Which lines in the data contain the word "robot"? Please copy each of them.

▼

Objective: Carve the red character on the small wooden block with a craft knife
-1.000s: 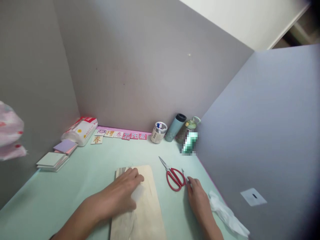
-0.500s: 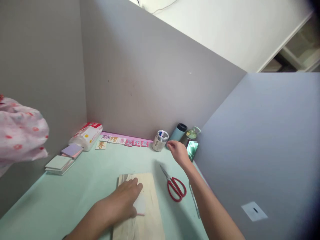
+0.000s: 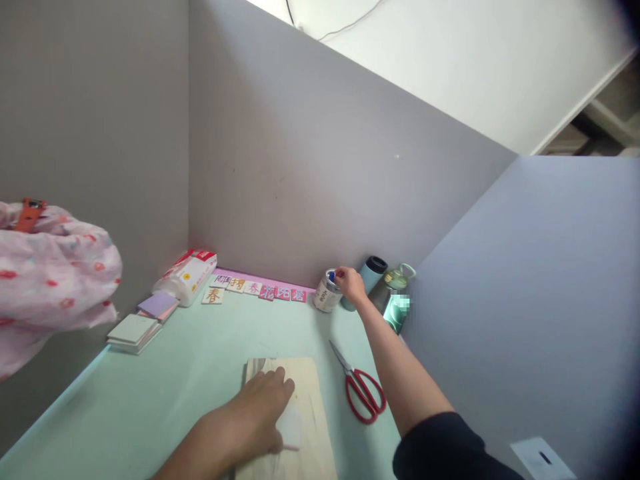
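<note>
My left hand [image 3: 263, 413] lies over a small white square tile [image 3: 291, 427] with a pinkish edge, on a pale wooden board [image 3: 316, 427]. Its fingers and thumb grip the tile's sides, partly covering it. At the back, my right hand [image 3: 351, 285] is at the mouth of a silver can [image 3: 327, 297] that has a paper label with writing. The right fingers are pinched together beside something blue in the can; what they hold, if anything, is too small to make out. Red-handled scissors [image 3: 361, 390] lie between the board and my right forearm.
Behind my right hand stand a blue-grey tumbler [image 3: 371, 275], a green-lidded bottle [image 3: 399, 276] and a phone [image 3: 396, 313]. Character tiles [image 3: 267, 291] line the back; a tissue pack [image 3: 187, 277] and stacked tiles [image 3: 134, 331] sit left. Pink patterned cloth [image 3: 55, 280] hangs at left.
My right hand has moved left, from beside the can to its mouth. My left hand stays on the tile. The whole view has shifted slightly.
</note>
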Action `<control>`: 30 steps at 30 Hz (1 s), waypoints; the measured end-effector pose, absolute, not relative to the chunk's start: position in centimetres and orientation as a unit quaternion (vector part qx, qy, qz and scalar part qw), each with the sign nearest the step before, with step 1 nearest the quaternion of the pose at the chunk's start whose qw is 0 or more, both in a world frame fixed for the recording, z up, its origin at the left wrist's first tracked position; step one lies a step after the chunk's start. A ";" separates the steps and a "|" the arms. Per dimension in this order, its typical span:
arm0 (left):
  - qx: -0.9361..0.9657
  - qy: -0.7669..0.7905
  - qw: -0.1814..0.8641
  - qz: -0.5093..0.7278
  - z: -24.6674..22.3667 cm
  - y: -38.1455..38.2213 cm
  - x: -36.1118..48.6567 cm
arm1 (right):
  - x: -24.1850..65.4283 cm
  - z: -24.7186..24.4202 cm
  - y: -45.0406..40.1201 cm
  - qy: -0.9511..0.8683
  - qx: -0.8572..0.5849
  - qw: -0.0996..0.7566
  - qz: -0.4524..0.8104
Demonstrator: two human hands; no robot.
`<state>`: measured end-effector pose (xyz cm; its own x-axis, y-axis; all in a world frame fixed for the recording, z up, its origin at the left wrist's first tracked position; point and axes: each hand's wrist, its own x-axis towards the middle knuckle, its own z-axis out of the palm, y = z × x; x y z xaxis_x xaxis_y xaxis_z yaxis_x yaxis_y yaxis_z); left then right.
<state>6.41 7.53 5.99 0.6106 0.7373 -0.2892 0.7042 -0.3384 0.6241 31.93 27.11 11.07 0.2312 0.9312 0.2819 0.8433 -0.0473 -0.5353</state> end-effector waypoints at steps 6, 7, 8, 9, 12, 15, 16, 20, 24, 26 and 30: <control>0.817 0.427 0.379 0.076 5.9 8.3 5.8 | 32.1 15.1 23.9 -0.556 -0.646 0.519 0.061; 0.817 0.428 0.375 0.093 6.3 8.5 5.6 | 31.7 15.6 22.4 -0.550 -0.628 0.546 0.066; 0.813 0.432 0.371 0.122 6.9 8.7 5.5 | 31.1 15.9 20.6 -0.547 -0.613 0.565 0.078; 0.805 0.439 0.366 0.158 7.5 8.8 5.4 | 30.4 15.9 18.5 -0.549 -0.599 0.575 0.094; 0.751 0.415 0.419 0.296 9.3 8.5 5.4 | 27.8 14.5 11.6 -0.544 -0.510 0.610 0.268; 0.745 0.310 0.518 0.284 10.3 7.5 5.9 | 25.8 12.1 6.0 -0.503 -0.481 0.599 0.395; 0.754 0.283 0.535 0.255 10.5 7.2 6.2 | 25.5 11.3 4.7 -0.484 -0.481 0.601 0.416; 0.785 0.240 0.536 0.197 10.7 6.0 7.2 | 25.4 9.4 1.6 -0.424 -0.492 0.588 0.483; 0.797 0.224 0.532 0.175 10.8 4.9 7.6 | 25.8 8.9 -0.2 -0.380 -0.484 0.614 0.494; 0.804 0.228 0.523 0.168 10.8 4.3 7.7 | 25.7 8.8 -0.8 -0.348 -0.468 0.639 0.502; 0.793 0.259 0.528 0.160 10.3 3.4 7.6 | 25.2 8.5 -1.2 -0.301 -0.451 0.668 0.509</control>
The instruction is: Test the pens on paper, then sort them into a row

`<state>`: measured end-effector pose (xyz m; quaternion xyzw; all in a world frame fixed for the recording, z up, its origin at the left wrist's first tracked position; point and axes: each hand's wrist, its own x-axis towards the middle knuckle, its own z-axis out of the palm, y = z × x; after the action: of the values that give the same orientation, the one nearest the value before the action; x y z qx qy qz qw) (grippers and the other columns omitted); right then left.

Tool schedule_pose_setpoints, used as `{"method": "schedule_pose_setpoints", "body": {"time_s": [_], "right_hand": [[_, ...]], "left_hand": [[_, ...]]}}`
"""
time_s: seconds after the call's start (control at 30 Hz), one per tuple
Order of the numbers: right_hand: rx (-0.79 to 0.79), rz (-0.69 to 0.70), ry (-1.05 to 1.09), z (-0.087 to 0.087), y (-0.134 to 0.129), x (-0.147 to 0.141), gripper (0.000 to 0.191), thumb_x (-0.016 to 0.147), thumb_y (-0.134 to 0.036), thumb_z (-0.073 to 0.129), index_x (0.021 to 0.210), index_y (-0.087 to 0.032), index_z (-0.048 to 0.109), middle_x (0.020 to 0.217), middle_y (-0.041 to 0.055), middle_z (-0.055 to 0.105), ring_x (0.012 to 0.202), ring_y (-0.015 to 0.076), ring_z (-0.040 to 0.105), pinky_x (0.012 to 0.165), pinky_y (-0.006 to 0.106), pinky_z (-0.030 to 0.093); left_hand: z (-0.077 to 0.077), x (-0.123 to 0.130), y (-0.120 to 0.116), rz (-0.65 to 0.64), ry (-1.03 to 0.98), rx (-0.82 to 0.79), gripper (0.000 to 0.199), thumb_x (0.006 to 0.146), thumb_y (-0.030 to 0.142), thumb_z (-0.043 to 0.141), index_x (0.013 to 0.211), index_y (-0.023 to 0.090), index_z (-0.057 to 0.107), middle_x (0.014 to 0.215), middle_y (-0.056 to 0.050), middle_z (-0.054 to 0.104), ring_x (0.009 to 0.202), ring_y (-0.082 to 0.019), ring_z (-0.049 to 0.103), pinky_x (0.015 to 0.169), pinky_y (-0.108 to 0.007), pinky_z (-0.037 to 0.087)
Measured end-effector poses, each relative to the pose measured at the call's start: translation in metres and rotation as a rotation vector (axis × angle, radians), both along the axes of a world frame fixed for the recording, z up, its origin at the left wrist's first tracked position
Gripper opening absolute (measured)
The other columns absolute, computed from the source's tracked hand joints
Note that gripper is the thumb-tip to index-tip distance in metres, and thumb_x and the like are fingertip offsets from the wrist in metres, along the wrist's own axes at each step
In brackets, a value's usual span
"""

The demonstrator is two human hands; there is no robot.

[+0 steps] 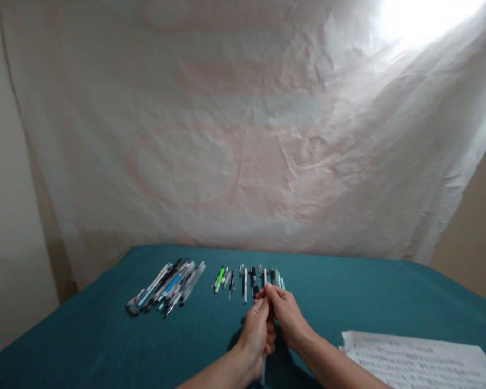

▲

◆ Written answer
Demonstrator: two human hands; no robot.
The demonstrator is two human hands; there is no robot.

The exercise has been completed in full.